Но за все приходится платить, и в конечном итоге евреи заплатили. Антисемитизм консолидировался и оформился. После войны 1914—1918 годов Лига Шарля Морраса превратилась в профашистское антисемитское движение, ставшее одним из самых мерзких элементов режима Виши (1941—1944) и помогавшее, как мы увидим, посылать на смерть сотни тысяч евреев, французских и беженцев. Победа дрейфусаров запечатлелась в сознании многих французов как неопровержимое свидетельство существования еврейского заговора. Никто не смел сказать, что нет такого заговора, во всяком случае, никто из евреев. Жозеф Рейнах, который не только отстоял своего клиента, но и написал полную историю дела, показал в шестом, последнем, томе, сколь сильно он опасался эксцессов своих собственных сторонников и порицал их. У них не было какого-то главного вдохновителя. Ближе всех к этому стоял, пожалуй, Люсьен Герр, библиотекарь элитарной Эколь Нормаль Суперьер, но он был центром протестантского, а не еврейского кружка. Однако демонстрация еврейской интеллектуальной мощи, которую обеспечило это дело, легкость, с которой писатели-евреи теперь разгуливали по французской интеллектуальной сцене, тот факт, что девять десятых огромной библиотеки, скопившейся вокруг дела, вышло из-под пера дрейфусаров, – все это беспокоило французов, которые, в общемто, симпатизировали еврейской позиции. В журнальной публикации протестантского писателя Андре Жида от 24 января 1914 года, посвященной его другу Леону Блюму, лидеру молодых дрейфусаров-евреев и позднее премьер-министру, есть важный отрывок: «Его очевидная решимость всегда отдавать предпочтение евреям и ими интересоваться… проистекает прежде всего из того факта, что Блюм считает расу евреев высшей, призванной доминировать, после того, как она долго была в подчиненном положении, и считает своей обязанностью отдавать все силы ее триумфу… Пришло время, считает он, когда наступила эпоха евреев, и теперь важно осознать и установить их превосходство во всех категориях, во всех направлениях и всех видах искусства, знания и производства».

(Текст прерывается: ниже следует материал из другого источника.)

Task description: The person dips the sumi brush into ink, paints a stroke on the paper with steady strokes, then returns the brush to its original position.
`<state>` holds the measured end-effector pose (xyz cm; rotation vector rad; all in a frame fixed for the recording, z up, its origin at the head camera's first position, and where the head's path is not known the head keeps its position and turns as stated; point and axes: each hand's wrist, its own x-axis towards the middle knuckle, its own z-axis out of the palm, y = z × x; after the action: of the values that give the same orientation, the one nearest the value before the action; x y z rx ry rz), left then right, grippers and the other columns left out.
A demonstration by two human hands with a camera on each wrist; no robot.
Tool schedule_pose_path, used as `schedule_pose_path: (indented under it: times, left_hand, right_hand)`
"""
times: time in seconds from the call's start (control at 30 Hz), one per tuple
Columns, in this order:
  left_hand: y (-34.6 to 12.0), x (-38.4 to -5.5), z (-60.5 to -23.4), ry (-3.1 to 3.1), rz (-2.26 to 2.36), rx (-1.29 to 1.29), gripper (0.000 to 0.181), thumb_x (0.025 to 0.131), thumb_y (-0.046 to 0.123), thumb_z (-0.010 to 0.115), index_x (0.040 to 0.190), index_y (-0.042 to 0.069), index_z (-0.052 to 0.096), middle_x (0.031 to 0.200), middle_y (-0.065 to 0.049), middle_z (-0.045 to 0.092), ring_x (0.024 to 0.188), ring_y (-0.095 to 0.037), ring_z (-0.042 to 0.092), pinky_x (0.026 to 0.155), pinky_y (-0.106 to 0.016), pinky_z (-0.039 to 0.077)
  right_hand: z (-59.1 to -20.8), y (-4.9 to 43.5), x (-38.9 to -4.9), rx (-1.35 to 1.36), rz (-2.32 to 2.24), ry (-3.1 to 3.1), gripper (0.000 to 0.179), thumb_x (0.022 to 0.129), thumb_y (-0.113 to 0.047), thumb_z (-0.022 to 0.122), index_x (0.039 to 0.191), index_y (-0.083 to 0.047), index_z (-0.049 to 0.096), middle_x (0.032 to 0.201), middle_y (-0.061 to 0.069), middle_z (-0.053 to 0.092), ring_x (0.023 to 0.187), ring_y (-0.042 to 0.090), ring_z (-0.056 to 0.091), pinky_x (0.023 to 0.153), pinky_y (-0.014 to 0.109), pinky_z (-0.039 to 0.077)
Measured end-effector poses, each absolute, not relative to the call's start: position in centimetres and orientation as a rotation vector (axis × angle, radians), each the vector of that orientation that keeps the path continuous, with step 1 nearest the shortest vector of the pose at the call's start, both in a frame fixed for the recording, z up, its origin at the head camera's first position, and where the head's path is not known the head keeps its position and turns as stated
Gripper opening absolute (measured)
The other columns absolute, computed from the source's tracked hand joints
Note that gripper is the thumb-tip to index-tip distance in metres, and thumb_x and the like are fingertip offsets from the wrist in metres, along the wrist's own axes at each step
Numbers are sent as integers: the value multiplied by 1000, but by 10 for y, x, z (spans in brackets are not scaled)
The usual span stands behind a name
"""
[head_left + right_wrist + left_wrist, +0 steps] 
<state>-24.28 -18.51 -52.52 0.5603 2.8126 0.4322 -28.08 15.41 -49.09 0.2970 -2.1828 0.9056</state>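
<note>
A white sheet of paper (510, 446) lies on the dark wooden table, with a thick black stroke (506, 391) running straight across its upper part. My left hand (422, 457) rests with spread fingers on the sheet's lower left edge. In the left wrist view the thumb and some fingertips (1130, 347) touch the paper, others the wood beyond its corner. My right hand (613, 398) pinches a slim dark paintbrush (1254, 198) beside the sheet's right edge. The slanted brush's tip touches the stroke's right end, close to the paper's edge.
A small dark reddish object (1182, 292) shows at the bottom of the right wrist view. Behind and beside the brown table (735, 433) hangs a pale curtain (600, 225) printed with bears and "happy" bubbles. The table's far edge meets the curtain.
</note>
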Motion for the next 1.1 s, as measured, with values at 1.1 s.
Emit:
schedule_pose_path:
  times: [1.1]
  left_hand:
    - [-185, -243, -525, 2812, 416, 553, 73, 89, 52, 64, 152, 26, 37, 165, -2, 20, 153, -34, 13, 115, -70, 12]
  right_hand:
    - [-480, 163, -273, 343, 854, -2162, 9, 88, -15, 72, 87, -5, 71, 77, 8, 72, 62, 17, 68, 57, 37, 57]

Затем Жид высказывает свои соображения, что евреи, как он считает, захватили французскую культуру; почему бы евреям не писать на другом языке – почему они должны писать по-французски? «Сегодня во Франции существует еврейская литература, которая не является французской… Какое значение для меня может иметь проблема обогащения литературы моей страны, если оно происходит в ущерб ее важности? Было бы намного лучше, если бы у француза не хватало сил, чтобы исчезнуть, вместо того, чтобы дать кому-то неотесанному играть роль вместо него и от его имени».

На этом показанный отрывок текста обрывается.